BoT HQ in Dar. |
A recent report on banking issues shows that the ability
of banks to service short-term loans decreased last year following reduction in
investment in government securities, raising serious concerns.
According to the Tanzania Banking Sector review report by Ernst &
Young for the year ended December 2011, the banking sector recorded an overall
ratio of liquidity assets to total assets of 45 per cent compared to 50 per
cent recorded in 2010.
The liquidity ratio measures the company’s financial ability – in terms
of cash or assets that can quickly be turned into cash -- to pay its short-term
debts, whereby a high ratio indicates low risk of default while the opposite
indicates high risk.
The situation was found to be worrisome among the banks.
The situation may be worse this year as already some 13 commercial
banks recorded loss for the first half of this year.
The report says the reduction of the liquidity ratio was driven by
decrease in investment in government securities – both treasury bills and
bonds.
“Investment in government securities as a percentage of total assets
was at 14 per cent which was the lowest for the last six years,” says Ernst and
Young in this May’s report titled ‘2011 Tanzania Banking Sector Performance
Review.’
In the review, some banks emerged with low risk of defaults as they had
the highest liquidity ratio.
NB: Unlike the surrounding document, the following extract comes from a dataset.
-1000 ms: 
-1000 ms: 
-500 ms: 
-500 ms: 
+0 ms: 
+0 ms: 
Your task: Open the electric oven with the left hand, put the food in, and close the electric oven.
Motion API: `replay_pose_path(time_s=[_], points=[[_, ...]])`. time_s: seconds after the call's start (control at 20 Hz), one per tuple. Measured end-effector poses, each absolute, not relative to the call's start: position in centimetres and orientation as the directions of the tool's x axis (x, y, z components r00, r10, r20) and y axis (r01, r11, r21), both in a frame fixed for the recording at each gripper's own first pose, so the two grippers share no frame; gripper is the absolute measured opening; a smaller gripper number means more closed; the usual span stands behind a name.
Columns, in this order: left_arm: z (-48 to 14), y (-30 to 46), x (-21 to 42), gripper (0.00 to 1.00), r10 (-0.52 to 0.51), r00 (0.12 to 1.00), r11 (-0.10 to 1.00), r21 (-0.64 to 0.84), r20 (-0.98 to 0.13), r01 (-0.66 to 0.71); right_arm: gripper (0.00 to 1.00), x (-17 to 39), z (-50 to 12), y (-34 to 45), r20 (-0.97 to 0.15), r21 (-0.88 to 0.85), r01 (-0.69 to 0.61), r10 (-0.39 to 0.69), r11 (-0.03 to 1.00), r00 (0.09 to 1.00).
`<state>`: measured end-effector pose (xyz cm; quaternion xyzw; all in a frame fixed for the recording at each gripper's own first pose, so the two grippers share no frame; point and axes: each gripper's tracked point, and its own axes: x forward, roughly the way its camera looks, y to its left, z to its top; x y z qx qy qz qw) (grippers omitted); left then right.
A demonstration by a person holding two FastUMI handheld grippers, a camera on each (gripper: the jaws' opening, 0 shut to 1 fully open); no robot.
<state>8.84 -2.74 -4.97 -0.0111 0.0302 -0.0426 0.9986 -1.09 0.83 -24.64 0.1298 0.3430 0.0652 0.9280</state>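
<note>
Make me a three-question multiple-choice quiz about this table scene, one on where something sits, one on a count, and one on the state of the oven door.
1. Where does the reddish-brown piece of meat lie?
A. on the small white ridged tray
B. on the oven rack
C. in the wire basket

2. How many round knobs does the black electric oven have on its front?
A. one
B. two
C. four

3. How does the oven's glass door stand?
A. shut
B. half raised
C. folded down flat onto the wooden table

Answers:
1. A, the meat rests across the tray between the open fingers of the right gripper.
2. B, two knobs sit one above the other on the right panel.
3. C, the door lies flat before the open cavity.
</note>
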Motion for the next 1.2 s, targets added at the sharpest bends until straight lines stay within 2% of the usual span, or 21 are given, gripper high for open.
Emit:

They include Amana with 80 per cent, FNB had 76
per cent, Mkombozi had 62 per cent and ICB had 61 per cent.
The five years of review found that, large banks, Non-Bank Financial
Institutions and medium banks accounted to high liquid assets to total assets
ratio.
It was the regional and small banks whose liquid assets to the total
assets were almost low and only their liquid ratio to the total assents became
at least high last year.
A percentage liquid asset to total assets shows the
extent of the bank’s liquidity, which means the bank has cash to pay the debts.